(Stored dataset items)
========================

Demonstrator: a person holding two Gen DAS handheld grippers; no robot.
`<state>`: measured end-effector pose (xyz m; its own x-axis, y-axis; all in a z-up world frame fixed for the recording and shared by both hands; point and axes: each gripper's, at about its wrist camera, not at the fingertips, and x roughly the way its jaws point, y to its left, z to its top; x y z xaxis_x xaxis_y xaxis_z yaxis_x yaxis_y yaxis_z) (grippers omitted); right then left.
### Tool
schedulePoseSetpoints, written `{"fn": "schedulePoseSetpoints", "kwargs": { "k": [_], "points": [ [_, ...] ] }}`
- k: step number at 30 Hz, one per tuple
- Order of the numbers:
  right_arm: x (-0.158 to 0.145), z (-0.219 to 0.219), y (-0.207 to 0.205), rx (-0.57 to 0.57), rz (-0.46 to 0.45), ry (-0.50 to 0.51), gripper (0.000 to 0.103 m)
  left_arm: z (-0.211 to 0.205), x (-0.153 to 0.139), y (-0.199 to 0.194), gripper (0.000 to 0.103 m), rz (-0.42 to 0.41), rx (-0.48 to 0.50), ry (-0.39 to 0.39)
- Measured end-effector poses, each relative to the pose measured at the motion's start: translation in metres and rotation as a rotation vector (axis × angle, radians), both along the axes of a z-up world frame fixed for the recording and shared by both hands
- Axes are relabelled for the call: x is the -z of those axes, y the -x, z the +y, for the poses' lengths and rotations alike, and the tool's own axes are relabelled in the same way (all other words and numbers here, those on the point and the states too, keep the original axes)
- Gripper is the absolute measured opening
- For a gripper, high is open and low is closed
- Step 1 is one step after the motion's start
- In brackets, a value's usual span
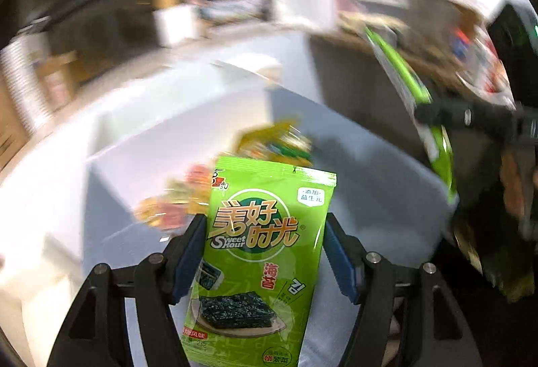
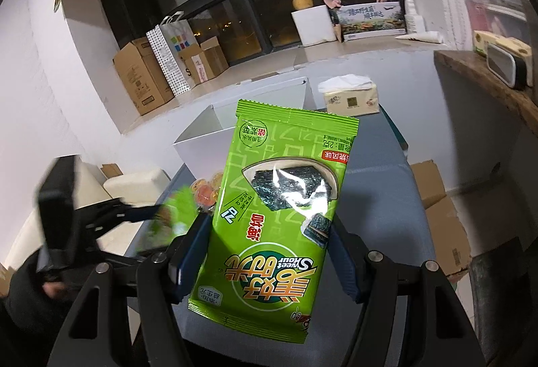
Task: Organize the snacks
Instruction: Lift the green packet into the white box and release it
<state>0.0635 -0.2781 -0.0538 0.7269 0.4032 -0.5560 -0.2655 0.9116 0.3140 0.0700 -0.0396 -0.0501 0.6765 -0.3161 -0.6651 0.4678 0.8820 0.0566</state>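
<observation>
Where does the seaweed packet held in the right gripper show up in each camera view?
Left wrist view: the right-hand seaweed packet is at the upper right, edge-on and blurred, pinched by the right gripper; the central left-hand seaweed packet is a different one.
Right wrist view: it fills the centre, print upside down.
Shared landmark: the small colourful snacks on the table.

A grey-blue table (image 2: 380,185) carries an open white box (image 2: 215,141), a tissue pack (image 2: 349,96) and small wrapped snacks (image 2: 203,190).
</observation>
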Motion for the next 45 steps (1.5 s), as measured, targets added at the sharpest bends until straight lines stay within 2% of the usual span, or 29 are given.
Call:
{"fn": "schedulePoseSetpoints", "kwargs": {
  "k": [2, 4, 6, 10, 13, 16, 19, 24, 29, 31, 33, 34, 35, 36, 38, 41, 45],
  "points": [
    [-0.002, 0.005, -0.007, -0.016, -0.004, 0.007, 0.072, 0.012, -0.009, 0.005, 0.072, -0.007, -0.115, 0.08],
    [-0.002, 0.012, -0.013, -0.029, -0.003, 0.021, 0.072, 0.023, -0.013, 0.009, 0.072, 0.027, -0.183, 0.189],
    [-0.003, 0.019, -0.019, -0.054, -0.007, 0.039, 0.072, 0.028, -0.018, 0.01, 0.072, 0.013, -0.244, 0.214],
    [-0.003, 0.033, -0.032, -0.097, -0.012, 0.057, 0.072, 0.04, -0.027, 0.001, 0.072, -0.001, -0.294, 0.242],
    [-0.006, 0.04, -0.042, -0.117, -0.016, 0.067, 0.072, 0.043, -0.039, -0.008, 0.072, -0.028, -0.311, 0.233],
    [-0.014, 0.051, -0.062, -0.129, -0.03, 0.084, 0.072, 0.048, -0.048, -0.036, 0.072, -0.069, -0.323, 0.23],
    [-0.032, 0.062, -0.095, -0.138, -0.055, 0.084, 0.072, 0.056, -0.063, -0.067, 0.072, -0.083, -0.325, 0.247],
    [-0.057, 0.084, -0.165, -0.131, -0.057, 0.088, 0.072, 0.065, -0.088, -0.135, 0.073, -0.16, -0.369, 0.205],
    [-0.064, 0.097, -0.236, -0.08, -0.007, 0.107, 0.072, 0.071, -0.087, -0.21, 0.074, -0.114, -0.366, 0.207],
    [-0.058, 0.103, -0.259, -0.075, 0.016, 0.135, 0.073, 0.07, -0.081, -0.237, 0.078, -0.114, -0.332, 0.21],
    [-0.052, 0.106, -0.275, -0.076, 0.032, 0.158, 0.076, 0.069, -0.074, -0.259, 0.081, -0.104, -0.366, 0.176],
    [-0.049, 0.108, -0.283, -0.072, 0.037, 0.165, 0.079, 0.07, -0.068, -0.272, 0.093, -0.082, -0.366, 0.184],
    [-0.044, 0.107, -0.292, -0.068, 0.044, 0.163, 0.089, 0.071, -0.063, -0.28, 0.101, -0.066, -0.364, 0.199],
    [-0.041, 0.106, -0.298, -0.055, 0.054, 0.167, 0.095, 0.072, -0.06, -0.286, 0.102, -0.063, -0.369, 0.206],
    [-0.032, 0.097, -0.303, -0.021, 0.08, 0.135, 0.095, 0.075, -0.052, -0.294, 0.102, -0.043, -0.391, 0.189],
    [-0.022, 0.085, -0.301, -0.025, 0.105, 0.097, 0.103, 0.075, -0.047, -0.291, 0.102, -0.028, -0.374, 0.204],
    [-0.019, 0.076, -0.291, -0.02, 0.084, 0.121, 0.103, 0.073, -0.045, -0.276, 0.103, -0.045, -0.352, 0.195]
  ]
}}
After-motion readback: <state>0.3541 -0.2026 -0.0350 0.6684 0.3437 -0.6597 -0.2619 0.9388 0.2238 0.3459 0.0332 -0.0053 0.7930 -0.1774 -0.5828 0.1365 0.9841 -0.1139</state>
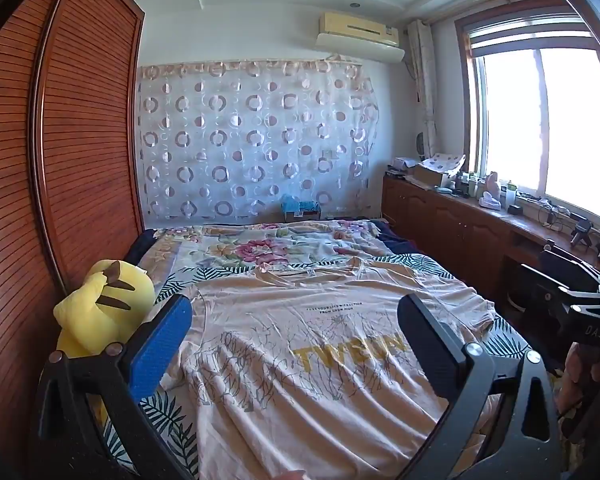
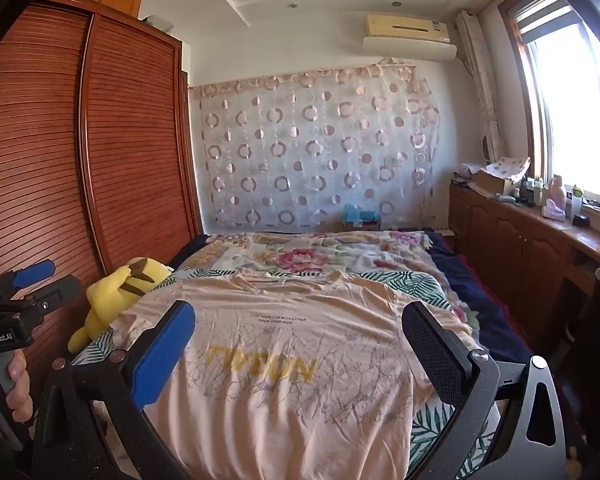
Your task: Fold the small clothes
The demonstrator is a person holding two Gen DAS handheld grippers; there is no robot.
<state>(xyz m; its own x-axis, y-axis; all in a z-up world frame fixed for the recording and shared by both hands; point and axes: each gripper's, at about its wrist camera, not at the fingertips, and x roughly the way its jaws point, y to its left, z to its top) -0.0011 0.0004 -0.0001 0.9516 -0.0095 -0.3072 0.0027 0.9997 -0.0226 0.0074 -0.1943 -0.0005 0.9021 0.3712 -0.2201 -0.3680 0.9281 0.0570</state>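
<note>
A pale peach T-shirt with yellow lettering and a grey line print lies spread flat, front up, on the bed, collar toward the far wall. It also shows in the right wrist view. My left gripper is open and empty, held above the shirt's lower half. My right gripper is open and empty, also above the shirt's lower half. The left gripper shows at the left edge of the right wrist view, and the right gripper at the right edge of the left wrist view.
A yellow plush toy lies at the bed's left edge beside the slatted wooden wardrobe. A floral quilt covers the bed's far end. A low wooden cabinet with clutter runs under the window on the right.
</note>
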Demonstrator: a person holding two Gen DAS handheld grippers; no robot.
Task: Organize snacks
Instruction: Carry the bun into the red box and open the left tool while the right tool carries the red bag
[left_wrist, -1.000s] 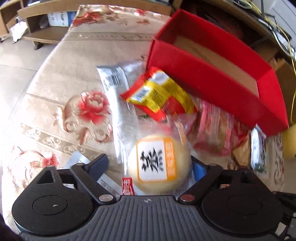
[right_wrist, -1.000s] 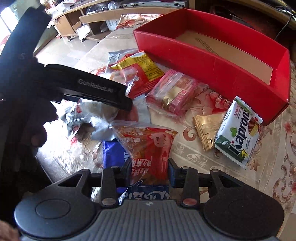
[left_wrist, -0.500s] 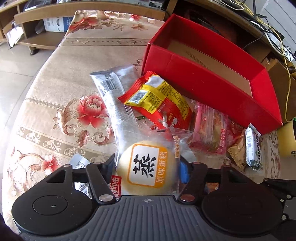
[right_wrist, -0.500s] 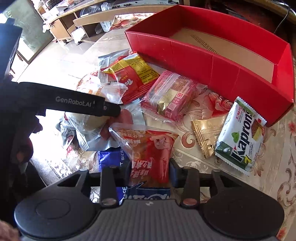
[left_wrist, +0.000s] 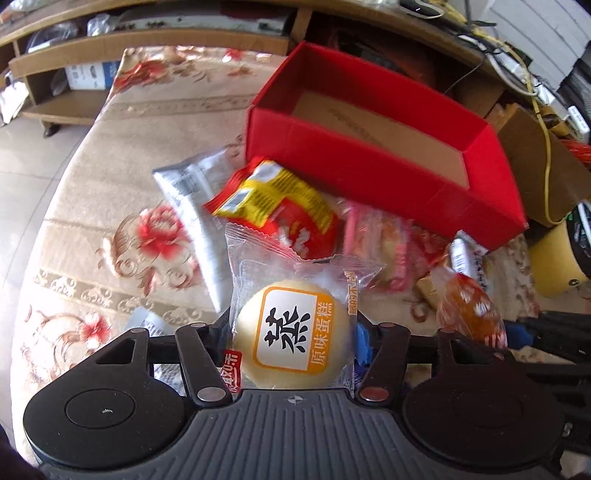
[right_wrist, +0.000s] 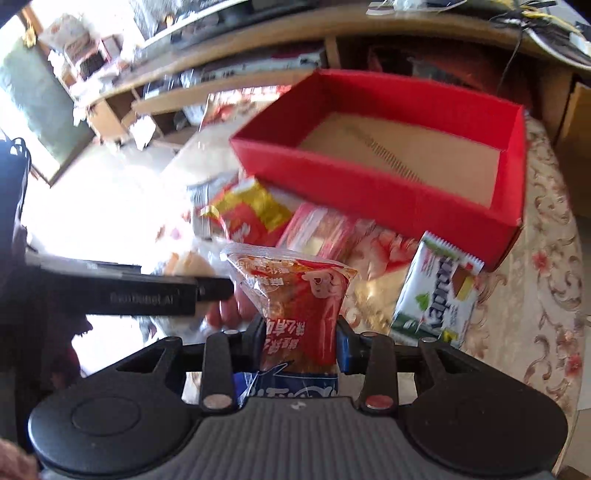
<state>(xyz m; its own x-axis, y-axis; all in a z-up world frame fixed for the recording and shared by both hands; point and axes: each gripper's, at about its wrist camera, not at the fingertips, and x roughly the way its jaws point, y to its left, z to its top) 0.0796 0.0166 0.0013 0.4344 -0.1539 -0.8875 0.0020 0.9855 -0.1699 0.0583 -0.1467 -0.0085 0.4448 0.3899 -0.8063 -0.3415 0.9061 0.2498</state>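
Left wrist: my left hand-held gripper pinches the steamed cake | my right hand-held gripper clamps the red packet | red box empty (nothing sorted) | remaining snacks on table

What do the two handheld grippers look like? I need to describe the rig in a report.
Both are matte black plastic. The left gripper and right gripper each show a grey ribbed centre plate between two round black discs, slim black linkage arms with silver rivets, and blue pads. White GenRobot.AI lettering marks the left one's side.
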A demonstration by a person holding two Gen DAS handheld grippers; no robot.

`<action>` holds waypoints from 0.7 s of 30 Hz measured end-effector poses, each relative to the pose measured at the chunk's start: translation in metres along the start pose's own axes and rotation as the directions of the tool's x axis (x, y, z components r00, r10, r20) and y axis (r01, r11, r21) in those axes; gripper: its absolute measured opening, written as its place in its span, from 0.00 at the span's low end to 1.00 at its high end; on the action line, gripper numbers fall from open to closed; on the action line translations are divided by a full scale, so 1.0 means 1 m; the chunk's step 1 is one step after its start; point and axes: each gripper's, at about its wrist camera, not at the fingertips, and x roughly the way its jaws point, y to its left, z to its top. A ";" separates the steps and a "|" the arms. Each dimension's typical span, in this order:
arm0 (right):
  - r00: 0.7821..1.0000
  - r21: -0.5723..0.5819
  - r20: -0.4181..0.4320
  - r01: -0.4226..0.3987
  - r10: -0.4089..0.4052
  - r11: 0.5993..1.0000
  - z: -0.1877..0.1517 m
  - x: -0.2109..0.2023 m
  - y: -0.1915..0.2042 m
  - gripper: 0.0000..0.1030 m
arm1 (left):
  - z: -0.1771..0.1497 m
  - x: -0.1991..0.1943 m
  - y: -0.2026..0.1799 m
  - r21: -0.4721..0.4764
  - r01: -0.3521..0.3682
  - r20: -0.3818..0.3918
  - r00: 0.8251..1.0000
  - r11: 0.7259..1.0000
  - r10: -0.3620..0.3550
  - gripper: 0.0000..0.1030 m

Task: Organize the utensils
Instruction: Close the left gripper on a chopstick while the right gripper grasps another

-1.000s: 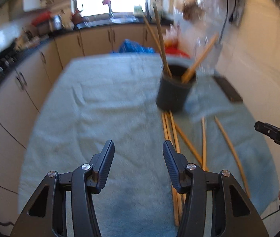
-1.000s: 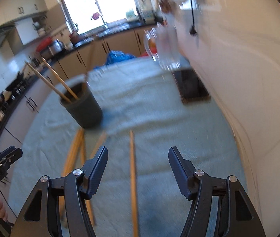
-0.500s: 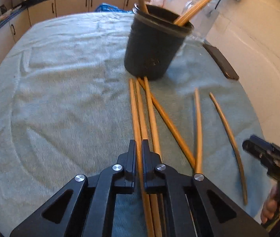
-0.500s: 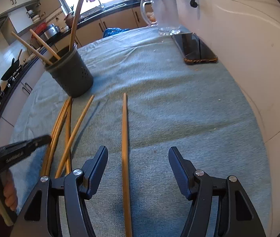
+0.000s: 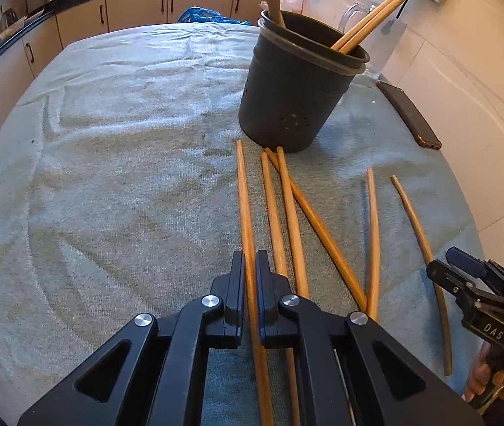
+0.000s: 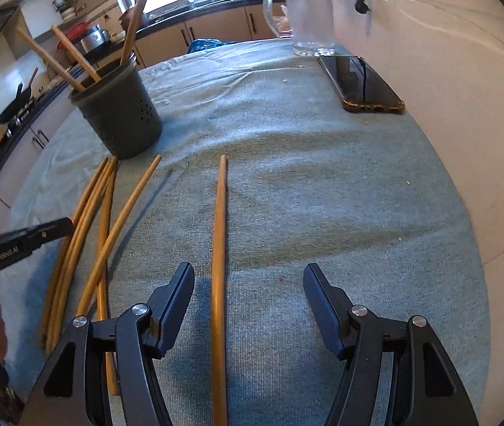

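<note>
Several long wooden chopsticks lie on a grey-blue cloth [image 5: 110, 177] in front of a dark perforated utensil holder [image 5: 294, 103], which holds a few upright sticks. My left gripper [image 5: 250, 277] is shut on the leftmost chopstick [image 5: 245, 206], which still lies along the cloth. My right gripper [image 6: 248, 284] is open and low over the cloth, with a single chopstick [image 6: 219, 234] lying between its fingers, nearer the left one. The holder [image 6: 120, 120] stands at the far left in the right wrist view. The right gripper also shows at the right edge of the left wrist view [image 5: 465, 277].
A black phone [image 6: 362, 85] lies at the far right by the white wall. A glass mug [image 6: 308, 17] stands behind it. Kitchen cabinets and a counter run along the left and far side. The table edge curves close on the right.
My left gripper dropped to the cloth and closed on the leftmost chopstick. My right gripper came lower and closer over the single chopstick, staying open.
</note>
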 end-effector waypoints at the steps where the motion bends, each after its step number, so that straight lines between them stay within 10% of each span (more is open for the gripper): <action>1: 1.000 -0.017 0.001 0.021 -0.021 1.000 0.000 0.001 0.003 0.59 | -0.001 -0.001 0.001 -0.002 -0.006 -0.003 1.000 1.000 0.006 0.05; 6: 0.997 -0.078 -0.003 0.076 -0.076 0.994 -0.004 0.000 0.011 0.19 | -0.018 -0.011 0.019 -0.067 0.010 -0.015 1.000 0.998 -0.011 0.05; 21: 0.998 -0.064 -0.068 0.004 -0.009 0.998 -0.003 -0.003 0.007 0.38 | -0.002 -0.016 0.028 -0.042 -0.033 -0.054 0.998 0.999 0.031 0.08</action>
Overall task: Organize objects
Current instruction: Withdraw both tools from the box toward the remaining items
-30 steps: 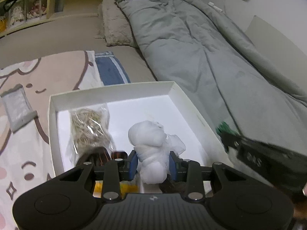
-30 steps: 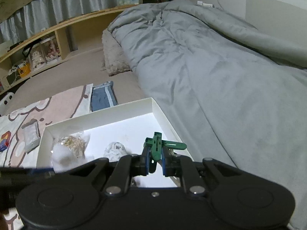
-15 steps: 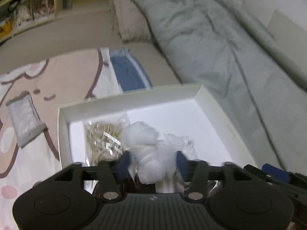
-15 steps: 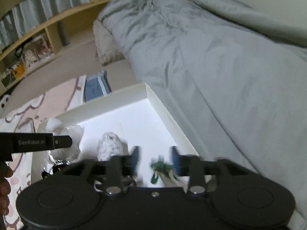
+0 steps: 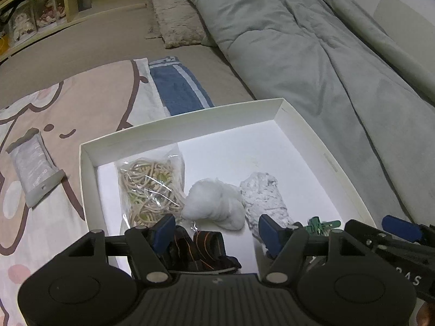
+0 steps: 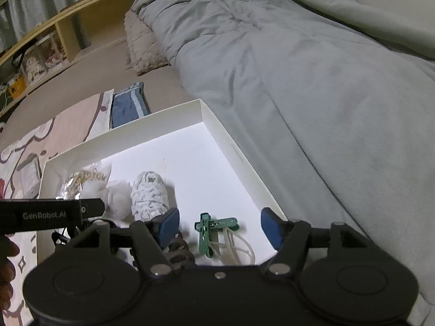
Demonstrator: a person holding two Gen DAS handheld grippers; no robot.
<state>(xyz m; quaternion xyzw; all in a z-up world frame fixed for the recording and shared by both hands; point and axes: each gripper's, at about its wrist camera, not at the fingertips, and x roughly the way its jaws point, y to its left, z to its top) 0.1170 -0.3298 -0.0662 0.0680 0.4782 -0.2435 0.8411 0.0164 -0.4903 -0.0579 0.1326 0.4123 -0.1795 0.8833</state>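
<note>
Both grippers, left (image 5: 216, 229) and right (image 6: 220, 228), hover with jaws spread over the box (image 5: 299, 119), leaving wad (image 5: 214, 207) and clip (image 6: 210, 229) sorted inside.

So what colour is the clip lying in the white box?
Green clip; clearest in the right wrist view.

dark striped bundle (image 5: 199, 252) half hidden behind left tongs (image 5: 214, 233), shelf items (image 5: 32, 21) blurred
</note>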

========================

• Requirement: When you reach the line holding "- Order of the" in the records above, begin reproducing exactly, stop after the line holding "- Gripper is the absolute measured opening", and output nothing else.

• Task output:
- Order of the numbers:
  right_arm: x (-0.158 to 0.145), z (-0.219 to 0.219), y (-0.207 to 0.205), rx (-0.57 to 0.57), rz (-0.46 to 0.45), ry (-0.50 to 0.51), gripper (0.000 to 0.103 m)
  left_arm: z (-0.211 to 0.205), x (-0.153 to 0.139), y (-0.199 to 0.194), gripper (0.000 to 0.103 m), rz (-0.42 to 0.41), rx (-0.48 to 0.50), ry (-0.39 to 0.39)
- Measured end-effector poses, each relative to the pose measured at the motion's start: translation in metres and rotation as a rotation vector (axis × angle, radians), both along the axes of a z-up world frame fixed for the recording and shared by both hands
- Axes are relabelled for the call: x is the -z of those axes, y the -x, z the +y, for the poses' lengths and rotations alike, and the tool's own axes are relabelled in the same way (all other words and numbers here, those on the point and the states too, keep the original axes)
- Gripper is the absolute measured opening

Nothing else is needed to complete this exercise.